Copy out the entries below exactly as they stand, but only from the line containing "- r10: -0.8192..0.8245" through the line containing "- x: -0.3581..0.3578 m".

Records from a data source:
+---+

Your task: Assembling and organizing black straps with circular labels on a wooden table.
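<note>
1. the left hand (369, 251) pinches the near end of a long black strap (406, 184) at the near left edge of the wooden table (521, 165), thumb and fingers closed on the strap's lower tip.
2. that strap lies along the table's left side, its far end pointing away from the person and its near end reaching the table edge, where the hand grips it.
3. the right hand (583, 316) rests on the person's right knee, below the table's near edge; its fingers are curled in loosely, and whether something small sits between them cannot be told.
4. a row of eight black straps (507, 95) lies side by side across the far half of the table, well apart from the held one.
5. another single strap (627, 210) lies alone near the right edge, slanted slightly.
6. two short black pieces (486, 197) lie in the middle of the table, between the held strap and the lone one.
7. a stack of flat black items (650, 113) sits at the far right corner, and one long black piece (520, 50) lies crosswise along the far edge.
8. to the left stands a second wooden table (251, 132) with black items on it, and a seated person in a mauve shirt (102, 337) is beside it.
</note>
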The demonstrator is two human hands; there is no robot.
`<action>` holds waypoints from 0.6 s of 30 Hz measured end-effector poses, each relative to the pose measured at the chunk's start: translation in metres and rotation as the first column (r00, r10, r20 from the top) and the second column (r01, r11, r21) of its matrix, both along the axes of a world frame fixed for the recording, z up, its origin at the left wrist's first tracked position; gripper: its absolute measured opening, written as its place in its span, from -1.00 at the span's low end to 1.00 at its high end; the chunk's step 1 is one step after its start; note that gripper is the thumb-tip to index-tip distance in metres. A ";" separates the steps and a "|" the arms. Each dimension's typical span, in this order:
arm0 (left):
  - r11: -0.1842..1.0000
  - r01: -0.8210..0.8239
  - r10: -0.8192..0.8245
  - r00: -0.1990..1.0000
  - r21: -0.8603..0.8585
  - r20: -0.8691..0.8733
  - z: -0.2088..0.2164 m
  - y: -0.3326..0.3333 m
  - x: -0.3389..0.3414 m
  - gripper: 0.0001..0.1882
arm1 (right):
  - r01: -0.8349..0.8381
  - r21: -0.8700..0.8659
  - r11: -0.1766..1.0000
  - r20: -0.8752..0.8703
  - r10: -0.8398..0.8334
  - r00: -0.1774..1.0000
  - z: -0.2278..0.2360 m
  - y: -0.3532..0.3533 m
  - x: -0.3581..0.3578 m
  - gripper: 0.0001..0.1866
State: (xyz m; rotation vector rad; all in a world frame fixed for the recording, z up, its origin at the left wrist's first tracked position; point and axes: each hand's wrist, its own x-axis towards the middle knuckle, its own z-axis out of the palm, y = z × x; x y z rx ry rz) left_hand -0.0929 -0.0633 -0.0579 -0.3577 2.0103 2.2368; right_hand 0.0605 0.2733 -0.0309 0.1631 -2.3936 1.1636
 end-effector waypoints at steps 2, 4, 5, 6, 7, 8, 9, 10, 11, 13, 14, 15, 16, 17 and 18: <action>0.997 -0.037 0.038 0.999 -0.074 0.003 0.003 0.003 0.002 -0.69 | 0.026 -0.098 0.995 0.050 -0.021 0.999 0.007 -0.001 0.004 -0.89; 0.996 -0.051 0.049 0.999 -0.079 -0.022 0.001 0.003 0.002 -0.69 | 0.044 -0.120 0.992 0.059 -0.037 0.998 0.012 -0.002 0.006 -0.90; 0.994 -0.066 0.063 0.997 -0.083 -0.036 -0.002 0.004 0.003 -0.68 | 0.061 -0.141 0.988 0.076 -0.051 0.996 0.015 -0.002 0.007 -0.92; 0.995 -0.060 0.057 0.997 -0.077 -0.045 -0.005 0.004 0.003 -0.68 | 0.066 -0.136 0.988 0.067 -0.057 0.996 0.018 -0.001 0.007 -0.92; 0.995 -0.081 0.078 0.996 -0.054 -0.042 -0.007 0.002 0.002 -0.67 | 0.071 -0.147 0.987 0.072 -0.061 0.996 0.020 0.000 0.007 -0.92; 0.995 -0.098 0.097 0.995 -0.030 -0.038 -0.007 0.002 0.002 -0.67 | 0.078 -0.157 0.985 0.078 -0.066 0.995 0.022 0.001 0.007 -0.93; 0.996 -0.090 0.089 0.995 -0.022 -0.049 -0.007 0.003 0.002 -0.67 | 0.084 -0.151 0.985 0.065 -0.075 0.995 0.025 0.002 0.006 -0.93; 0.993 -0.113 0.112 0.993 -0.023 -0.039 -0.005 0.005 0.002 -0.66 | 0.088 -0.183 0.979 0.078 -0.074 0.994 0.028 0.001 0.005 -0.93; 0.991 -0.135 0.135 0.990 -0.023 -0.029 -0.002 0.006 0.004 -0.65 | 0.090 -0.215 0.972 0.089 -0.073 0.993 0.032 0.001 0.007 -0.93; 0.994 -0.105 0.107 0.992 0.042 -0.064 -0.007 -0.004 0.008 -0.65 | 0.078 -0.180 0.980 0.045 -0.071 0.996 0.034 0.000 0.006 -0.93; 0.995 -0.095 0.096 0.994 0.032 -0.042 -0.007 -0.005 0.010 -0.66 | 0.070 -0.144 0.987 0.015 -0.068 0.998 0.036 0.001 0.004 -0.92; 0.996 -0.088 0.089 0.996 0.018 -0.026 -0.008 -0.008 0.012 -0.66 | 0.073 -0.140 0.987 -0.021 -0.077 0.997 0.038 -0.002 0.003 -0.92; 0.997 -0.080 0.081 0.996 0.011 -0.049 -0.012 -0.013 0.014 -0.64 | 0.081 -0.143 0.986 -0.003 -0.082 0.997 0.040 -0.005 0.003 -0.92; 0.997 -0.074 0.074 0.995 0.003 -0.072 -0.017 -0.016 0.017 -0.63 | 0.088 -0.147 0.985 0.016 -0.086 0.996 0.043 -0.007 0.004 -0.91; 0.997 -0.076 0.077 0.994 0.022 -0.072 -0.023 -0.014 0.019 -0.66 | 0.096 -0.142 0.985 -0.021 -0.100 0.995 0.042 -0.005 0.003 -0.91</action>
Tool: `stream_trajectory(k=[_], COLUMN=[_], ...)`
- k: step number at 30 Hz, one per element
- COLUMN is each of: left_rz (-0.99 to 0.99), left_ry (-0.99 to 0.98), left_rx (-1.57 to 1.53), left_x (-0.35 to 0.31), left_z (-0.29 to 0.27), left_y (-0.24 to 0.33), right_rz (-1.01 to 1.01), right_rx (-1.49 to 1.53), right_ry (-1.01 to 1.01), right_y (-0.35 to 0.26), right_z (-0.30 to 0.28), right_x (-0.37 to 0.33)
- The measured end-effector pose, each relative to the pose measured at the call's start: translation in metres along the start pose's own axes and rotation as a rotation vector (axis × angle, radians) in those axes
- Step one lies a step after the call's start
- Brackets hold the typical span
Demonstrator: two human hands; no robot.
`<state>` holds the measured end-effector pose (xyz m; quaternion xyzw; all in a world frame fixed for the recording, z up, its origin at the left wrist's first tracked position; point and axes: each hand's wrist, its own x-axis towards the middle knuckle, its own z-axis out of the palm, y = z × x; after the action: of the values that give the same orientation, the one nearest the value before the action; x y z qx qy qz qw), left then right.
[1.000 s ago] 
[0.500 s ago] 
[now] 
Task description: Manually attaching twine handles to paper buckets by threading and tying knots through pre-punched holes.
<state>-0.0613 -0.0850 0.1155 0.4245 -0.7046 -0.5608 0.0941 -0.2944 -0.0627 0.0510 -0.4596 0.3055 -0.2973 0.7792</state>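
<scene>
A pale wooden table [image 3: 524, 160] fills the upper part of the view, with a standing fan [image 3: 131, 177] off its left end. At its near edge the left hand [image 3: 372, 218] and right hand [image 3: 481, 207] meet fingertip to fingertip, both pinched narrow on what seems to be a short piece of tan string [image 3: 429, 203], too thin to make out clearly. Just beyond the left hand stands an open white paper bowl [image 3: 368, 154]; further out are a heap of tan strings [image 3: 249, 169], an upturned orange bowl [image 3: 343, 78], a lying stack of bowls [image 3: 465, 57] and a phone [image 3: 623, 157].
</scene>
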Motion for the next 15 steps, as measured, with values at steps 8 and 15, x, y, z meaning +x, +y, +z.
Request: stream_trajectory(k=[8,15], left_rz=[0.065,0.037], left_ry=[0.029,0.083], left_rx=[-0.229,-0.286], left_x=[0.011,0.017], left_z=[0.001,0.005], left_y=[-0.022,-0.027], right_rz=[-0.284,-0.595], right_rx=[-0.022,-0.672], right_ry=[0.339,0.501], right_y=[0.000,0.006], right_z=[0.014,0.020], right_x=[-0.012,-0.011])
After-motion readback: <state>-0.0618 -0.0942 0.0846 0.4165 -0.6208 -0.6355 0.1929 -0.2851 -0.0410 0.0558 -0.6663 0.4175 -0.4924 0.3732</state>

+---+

• [Solution]:
  - r10: -0.8192..0.8245
  - r00: -0.1990..1.0000
  - r21: -0.8603..0.8585
  - r20: -0.8691..0.8733
  - z: -0.2088..0.2164 m
  - y: -0.3326..0.3333 m
  - x: -0.3389..0.3414 m
  - gripper: 0.0001..0.1882
arm1 (right):
  - r01: -0.8349..0.8381
  - r21: -0.8700..0.8659
  - r11: -0.1766..1.0000
  - r20: -0.8752..0.8703
  - r10: -0.8398..0.8334
  - r00: -0.1774..1.0000
  - z: -0.2278..0.2360 m
  - y: -0.3532..0.3533 m
  - x: -0.3581..0.3578 m

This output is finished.